Personal information
- Full name: William Barham Green
- Born: August 1852 St Kilda, Victoria, Australia
- Died: 18 January 1924 (aged 71) North Chailey, Sussex, England
- Batting: Unknown

Domestic team information
- 1880–1884: Marylebone Cricket Club

Career statistics
| Competition | First-class |
| Matches | 4 |
| Runs scored | 53 |
| Batting average | 8.83 |
| 100s/50s | –/– |
| Top score | 21 |
| Catches/stumpings | –/– |
- Source: Cricinfo, 20 October 2021

= William Green (cricketer, born 1852) =

English cricketer

William Barham Green (August 1852 — 18 January 1924) was an English first-class cricketer.

The son of E. B. Green, he was born in Australia at St Kilda in August 1852. After moving to England, he was educated at Eton College.

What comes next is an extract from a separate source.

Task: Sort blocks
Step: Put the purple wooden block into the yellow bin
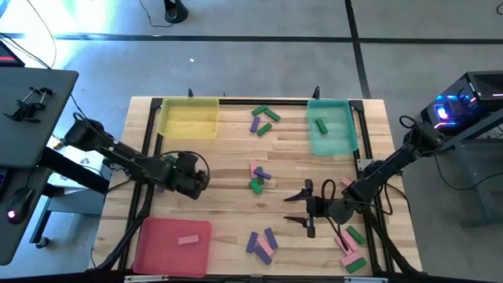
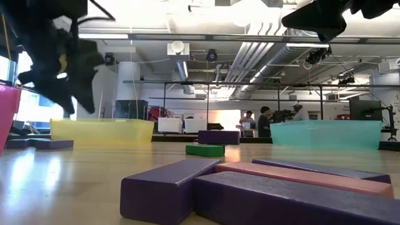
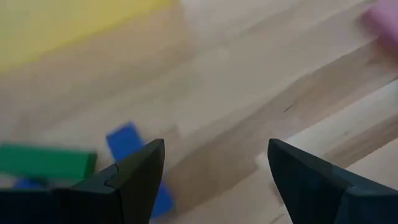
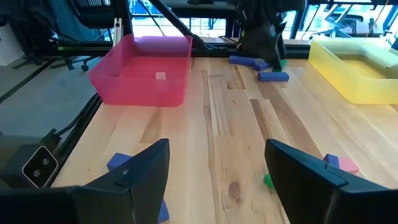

He played first-class cricket for the Marylebone Cricket Club from 1880 to 1884, making three appearances against Cambridge University and one appearance against Hampshire. He scored 53 runs in his four matches, with a highest score of 21. He additionally played minor matches for Hertfordshire from 1875 to 1885. A farmer by profession, he died in January 1924 at North Chailey, Sussex.